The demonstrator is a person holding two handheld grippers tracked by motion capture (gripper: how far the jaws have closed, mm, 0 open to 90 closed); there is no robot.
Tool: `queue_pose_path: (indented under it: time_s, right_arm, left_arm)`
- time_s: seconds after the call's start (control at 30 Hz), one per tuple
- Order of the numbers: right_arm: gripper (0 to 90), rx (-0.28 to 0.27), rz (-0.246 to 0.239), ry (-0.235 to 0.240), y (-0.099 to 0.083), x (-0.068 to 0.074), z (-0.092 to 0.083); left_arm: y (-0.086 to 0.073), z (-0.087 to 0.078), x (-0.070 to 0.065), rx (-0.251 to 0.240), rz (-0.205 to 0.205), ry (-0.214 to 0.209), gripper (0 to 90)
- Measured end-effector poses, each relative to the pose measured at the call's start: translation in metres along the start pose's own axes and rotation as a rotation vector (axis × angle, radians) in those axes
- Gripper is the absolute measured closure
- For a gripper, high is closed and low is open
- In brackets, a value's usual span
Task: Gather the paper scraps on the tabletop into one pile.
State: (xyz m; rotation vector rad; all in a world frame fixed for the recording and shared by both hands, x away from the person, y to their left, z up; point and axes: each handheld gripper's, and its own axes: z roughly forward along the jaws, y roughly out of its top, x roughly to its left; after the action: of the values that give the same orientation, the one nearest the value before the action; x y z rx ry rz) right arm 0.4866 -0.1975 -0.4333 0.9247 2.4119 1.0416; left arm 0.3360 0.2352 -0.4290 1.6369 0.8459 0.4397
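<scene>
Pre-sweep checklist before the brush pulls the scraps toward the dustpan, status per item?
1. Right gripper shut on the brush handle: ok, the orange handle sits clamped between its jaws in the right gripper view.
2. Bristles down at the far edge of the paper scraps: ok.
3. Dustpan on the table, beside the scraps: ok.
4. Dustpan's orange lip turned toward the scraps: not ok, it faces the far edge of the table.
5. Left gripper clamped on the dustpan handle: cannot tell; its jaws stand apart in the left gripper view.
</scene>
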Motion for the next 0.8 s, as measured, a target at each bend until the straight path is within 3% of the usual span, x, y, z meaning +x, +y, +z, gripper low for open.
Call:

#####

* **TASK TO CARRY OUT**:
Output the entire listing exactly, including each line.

* **SOLVED EXERCISE**:
The demonstrator is a person holding two handheld grippers tracked by motion capture (gripper: how far the jaws have closed, mm, 0 open to 90 closed); there is no robot.
Tool: `queue_pose_path: (indented under it: time_s, right_arm, left_arm)`
- time_s: seconds after the call's start (control at 30 Hz), one per tuple
- Order of the numbers: right_arm: gripper (0 to 90), rx (-0.28 to 0.27), rz (-0.246 to 0.239), ry (-0.235 to 0.240), y (-0.099 to 0.083), x (-0.068 to 0.074), z (-0.092 to 0.083); left_arm: y (-0.086 to 0.073), z (-0.087 to 0.078), x (-0.070 to 0.065), rx (-0.251 to 0.240), rz (-0.205 to 0.205), ry (-0.214 to 0.209), gripper (0 to 90)
- Measured end-effector poses, each relative to the pose measured at the call's start: translation in metres along the start pose's own axes and rotation as a rotation vector (axis × angle, radians) in those axes
- Gripper is the absolute measured closure
- For a gripper, high is closed and low is open
- In brackets, a value's usual span
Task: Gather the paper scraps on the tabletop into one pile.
State: (xyz m; rotation vector rad; all in a world frame fixed for the recording and shared by both hands, x away from the person, y to their left, z up; point and axes: each handheld gripper's, and its own axes: z roughly forward along the jaws, y roughly out of its top, x roughly to its left; after the action: of the values that give the same orientation, the one nearest the value before the action; x y z rx ry rz) right arm 0.4866 -0.1975 -0.4333 0.9247 2.4119 1.0416; left arm 0.3360 0.2352 -0.4290 1.6369 0.8459 0.4397
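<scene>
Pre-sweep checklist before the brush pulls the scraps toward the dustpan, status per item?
1. Right gripper shut on the brush handle: ok, the orange handle sits clamped between its jaws in the right gripper view.
2. Bristles down at the far edge of the paper scraps: ok.
3. Dustpan on the table, beside the scraps: ok.
4. Dustpan's orange lip turned toward the scraps: not ok, it faces the far edge of the table.
5. Left gripper clamped on the dustpan handle: cannot tell; its jaws stand apart in the left gripper view.
</scene>
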Motion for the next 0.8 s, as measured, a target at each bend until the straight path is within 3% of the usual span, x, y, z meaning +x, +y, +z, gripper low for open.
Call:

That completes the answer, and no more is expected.